Abstract

For decades, the National Collegiate Athletic Association’s (“NCAA”) amateurism rules have largely prevented NCAA athletes from commercializing their names, images, and likenesses (“NIL”). The right to license and profit from one’s own image, often referred to as the “Right of Publicity,” is explicitly recognized by statute or common law in 35 states. No federal Right of Publicity statute exists, but in 1977, the United States Supreme Court recognized the right. However, until 2021, NCAA athletes were precluded from benefiting from this right, as under the NCAA’s amateurism principle, “An individual loses amateur status and thus shall not be eligible for intercollegiate competition in a particular sport ...” if he “[u]ses athletics skill (directly or indirectly) for pay in any form in that sport.” Until July 1, 2021, by becoming an NCAA athlete and complying with the NCAA’s Bylaws to maintain eligibility, NCAA athletes gave up their right to benefit from their NIL while competing in NCAA athletics. This relinquishment put full commercial marketing control of the athlete, their team, and the college sport in the NCAA’s hands.
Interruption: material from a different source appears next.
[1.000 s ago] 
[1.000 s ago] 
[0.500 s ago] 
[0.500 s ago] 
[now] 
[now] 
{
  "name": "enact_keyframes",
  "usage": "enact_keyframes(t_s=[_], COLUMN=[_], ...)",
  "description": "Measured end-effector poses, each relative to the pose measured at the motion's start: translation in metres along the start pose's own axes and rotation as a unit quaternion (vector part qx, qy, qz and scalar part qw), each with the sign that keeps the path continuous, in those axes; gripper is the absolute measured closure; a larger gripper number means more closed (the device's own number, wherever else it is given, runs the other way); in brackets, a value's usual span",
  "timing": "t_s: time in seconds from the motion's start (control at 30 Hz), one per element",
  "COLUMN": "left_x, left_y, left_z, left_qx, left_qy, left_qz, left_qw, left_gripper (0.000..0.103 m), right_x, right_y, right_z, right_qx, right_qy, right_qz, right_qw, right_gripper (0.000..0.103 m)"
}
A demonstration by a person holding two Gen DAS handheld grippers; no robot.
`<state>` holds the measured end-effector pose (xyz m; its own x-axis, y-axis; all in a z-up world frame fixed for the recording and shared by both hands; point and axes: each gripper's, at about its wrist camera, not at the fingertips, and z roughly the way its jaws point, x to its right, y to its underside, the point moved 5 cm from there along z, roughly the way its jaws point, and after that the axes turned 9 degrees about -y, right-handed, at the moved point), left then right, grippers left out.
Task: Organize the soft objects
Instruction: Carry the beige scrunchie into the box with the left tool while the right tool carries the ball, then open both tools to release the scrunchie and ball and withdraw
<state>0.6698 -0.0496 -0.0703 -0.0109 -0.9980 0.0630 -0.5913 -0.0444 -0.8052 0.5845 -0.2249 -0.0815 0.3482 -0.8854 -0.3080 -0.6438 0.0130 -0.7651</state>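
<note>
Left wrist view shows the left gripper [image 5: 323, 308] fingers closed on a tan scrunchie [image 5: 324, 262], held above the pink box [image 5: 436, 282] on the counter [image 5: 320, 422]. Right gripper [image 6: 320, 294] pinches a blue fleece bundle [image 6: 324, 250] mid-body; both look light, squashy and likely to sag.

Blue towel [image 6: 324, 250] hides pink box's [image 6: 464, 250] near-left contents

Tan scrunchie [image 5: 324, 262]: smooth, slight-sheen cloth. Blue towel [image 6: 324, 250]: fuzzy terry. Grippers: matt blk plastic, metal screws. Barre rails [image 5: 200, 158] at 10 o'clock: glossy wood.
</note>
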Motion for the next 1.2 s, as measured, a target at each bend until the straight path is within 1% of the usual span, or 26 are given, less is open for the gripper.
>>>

Research shows that despite the application of Title IX to sport in 1975, NCAA women’s sports have not been commercially marketed in parity with NCAA men’s sports, with NCAA men’s sports experiencing significant publicity and sponsorship windfalls. This article examines the recent decision by the NCAA to allow NCAA athletes to benefit from their NIL, the potential Title IX implications of the decision, and how the decision could narrow the publicity gap between NCAA men’s and women’s sport athletes in furtherance of the plain language and intent of Title IX.